Information shown START
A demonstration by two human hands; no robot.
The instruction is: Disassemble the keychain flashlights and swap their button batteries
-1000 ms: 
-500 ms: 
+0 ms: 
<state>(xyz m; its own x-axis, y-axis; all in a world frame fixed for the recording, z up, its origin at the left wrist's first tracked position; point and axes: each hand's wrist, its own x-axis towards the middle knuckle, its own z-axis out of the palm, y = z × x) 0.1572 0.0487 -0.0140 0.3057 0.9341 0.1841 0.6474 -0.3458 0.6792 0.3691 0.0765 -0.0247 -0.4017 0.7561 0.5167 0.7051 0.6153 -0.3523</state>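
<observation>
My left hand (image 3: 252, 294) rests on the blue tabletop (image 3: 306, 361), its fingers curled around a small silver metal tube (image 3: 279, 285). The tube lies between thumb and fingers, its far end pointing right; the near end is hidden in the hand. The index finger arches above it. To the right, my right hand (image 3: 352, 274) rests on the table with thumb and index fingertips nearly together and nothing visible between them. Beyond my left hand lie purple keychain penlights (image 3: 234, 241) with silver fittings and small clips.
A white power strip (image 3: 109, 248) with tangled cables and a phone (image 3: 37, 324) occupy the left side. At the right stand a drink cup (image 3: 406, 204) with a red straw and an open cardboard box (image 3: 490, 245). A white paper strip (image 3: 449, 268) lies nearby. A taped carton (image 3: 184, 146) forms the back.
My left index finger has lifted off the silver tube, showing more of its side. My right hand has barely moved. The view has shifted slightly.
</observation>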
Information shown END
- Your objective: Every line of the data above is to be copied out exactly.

- Written solution:
A demonstration by two human hands; no robot.
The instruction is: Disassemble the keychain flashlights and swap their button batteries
-1000 ms: 
-500 ms: 
+0 ms: 
<state>(xyz m; its own x-axis, y-axis; all in a world frame fixed for the recording, z up, its origin at the left wrist's first tracked position; point and axes: each hand's wrist, its own x-axis towards the middle knuckle, its own z-axis out of the palm, y = z × x) 0.1572 0.0487 -0.0140 0.3057 0.9341 0.1841 0.6474 -0.3458 0.6792 0.3691 0.0765 -0.0247 -0.4017 0.7561 0.5167 0.7051 0.6153 -0.3523</state>
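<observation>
My left hand (image 3: 252, 294) rests on the blue tabletop (image 3: 306, 361), its fingers curled around a small silver metal tube (image 3: 279, 285). The tube lies between thumb and fingers, its far end pointing right; the near end is hidden in the hand. The index finger arches above it. To the right, my right hand (image 3: 352, 274) rests on the table with thumb and index fingertips nearly together and nothing visible between them. Beyond my left hand lie purple keychain penlights (image 3: 234, 241) with silver fittings and small clips.
A white power strip (image 3: 109, 248) with tangled cables and a phone (image 3: 37, 324) occupy the left side. At the right stand a drink cup (image 3: 406, 204) with a red straw and an open cardboard box (image 3: 490, 245). A white paper strip (image 3: 449, 268) lies nearby. A taped carton (image 3: 184, 146) forms the back.
My left index finger has lifted off the silver tube, showing more of its side. My right hand has barely moved. The view has shifted slightly.
</observation>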

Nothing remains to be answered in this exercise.